There is now no question in which category each instance of the duplicate site resides.

Solution 2: Add a specific Topic or Catid tag inside of each ExternalPage record that indicates which category it belongs in.

<ExternalPage about="https://www.samplesite.com/">
  <Topic r:id="Top/CategoryOne">
  <d:Title>Sample Site instance 1</d:Title>
  <d:Description>Description of instance 1</d:Description>
</ExternalPage>  

<ExternalPage about="https://www.samplesite.com/">
  <Topic r:id="Top/CategoryTwo">
  <d:Title>Sample Site instance 2</d:Title>
  <d:Description>Description of instance 2</d:Description>
</ExternalPage>

Solution 3: Convert the dumps to valid RDF, which provides containers that could be used to hold sites belonging to specific categories.

Status: Acknowledged and under discussion. When last reported, Autumn indicated she would look into a solution after the RDF generation problems were solved. [update] Autumn implented solution #2 and updated the changelog. Most recent dump looks good. Marking as fixed! [update] The most recent data dump has reverted to the old format. [update] The fix mentioned in the change log is back in place and the problem seems resolved again. (thanks due to tschild for noticing!). [update 13 June 2005] sigh... Autumn's fix has vanished again and the bug is back.

Related forum threads:
[RDF Bug] Duplicate site handling
[rdf-content] duplicate sites

Bug: ODP data dump changelog dating is inconsistent [Fixed]

Description: The chronology of the RDF changelog is inconsistent. It begins at the top in 2000, then progress backwards to 1999, then jumps forward to 2002. Traditionally, a changelog is in reverse chronological order with the most recent changes at the top. The out of sequence entries in the current changelog could cause casual readers to miss the most recent changes. (also, the changlog indicates the ODP data dump is in RDF format, which is not correct.)

Status: Reported. No response from ODP staff yet. This is something that an interested editor could fix. Just grab the HTML, fix it, and email it to Autumn.

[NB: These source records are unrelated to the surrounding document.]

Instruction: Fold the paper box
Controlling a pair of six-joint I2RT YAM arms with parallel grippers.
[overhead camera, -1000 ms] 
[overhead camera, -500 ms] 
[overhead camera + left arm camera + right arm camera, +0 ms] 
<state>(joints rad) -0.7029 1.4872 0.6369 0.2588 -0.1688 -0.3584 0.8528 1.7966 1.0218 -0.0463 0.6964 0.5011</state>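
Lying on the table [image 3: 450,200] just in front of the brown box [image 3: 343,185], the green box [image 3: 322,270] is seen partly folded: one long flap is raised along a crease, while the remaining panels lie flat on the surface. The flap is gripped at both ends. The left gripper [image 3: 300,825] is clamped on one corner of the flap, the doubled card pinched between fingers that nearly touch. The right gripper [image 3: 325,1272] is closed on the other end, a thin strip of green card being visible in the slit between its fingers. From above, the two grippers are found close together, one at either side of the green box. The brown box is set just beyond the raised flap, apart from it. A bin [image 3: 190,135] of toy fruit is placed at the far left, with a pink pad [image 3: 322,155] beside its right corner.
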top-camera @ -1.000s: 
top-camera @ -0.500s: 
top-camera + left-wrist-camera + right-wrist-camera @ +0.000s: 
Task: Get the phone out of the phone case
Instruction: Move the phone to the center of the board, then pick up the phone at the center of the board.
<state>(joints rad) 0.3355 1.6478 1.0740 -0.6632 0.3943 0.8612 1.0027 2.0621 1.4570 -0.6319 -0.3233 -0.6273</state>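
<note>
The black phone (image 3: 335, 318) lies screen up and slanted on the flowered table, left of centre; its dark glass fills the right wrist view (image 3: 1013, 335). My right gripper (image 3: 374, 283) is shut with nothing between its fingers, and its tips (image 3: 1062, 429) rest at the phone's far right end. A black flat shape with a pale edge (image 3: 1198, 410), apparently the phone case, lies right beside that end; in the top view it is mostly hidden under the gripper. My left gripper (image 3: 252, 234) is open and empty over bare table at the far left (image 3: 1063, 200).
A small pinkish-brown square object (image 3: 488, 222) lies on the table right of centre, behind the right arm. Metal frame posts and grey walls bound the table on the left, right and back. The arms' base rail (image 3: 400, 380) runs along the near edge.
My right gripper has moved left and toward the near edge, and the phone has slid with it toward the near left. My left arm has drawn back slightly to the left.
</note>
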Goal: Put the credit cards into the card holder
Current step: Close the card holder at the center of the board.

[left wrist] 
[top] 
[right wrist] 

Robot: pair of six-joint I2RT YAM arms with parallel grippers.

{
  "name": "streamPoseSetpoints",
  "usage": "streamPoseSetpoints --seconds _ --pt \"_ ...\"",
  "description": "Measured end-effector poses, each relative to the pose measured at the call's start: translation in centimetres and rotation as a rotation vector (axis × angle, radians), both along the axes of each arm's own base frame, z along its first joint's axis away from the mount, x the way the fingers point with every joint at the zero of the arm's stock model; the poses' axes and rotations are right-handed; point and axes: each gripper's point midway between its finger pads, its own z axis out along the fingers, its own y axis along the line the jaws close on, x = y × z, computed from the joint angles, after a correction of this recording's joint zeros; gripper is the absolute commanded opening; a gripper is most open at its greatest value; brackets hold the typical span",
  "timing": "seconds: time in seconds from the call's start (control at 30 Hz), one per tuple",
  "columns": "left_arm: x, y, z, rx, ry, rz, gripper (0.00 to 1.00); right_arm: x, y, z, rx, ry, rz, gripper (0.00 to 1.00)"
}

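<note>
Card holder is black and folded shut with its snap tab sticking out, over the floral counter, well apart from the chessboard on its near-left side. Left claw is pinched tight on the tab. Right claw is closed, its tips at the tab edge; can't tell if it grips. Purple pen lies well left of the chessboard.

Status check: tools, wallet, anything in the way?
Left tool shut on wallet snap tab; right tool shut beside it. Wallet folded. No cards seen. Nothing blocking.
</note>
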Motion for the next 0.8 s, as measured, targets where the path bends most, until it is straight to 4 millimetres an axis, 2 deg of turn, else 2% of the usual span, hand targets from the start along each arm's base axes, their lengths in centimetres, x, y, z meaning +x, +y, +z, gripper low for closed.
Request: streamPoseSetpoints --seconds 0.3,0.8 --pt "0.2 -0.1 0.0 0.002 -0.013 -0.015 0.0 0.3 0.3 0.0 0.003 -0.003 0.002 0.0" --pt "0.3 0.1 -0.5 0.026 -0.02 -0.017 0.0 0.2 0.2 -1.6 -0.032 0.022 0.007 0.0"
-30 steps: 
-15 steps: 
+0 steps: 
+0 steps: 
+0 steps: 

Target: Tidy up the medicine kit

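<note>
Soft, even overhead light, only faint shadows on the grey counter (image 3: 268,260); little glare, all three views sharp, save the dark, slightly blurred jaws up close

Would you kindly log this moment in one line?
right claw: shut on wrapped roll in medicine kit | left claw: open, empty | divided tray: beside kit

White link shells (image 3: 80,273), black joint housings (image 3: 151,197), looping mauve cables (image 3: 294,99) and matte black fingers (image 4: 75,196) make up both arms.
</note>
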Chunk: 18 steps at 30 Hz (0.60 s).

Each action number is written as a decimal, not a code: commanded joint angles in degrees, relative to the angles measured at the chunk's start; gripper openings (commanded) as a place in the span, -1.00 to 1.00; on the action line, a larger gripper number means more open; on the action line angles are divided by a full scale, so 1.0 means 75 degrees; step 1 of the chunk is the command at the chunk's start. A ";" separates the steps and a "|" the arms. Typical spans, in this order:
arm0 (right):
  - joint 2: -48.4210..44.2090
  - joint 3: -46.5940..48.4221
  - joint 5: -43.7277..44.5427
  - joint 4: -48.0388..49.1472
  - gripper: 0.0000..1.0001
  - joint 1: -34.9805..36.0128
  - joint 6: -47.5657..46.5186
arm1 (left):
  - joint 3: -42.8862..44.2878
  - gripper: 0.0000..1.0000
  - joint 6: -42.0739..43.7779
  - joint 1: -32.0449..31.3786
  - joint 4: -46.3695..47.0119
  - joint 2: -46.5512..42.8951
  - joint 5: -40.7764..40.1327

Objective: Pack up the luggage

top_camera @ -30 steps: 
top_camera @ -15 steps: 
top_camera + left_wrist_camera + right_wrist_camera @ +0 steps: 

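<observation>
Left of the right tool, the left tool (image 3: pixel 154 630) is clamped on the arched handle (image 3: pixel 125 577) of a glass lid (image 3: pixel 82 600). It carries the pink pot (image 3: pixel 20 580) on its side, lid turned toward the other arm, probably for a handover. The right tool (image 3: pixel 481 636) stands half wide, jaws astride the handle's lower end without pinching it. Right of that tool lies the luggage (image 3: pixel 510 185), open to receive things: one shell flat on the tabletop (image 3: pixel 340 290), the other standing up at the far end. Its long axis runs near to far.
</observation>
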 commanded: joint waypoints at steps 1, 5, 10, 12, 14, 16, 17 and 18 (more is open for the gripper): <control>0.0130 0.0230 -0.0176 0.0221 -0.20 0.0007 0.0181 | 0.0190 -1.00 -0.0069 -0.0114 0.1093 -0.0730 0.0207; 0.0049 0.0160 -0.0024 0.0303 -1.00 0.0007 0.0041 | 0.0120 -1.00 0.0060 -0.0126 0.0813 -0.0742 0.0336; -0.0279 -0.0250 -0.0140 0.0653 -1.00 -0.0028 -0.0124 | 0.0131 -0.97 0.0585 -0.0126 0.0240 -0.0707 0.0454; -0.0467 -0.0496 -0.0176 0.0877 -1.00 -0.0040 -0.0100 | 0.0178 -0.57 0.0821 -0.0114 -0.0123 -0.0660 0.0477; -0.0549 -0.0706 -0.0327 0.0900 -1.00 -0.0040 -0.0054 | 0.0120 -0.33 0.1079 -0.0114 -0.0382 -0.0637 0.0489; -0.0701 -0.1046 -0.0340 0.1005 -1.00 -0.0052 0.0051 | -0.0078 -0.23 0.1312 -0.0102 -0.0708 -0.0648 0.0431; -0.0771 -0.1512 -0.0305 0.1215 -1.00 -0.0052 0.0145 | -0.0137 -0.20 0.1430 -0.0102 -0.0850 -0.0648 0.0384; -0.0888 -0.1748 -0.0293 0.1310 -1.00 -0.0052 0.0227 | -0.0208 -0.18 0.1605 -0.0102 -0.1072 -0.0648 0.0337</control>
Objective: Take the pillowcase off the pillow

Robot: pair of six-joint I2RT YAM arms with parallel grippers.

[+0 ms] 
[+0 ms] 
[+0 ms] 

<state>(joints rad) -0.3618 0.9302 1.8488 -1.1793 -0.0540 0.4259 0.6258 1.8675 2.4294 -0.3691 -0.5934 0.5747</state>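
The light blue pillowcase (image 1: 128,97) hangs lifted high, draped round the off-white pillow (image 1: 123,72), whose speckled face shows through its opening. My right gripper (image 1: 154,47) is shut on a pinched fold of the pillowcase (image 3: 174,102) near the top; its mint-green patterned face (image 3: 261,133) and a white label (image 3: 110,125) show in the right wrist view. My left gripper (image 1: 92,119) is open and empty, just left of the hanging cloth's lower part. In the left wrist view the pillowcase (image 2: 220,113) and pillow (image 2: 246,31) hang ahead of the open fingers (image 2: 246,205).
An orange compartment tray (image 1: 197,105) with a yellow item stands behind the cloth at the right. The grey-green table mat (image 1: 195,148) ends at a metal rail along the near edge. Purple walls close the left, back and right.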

Update: I emailed a corrected changelog to Autumn 15 May 2003 and it is now online.

Related forum threads:
[bug] broken links on https://rdf.dmoz.org/

Optimization Request: Dumps for subcats

Description: One of the most frequent feature requests for the data dumps has been to create more granular dumps. The full dump is about 1.5GB and is simply too large to be useful to anyone who isn't attempting to mirror the entire ODP database. Most users of the data use only one (or a very small number) of categories.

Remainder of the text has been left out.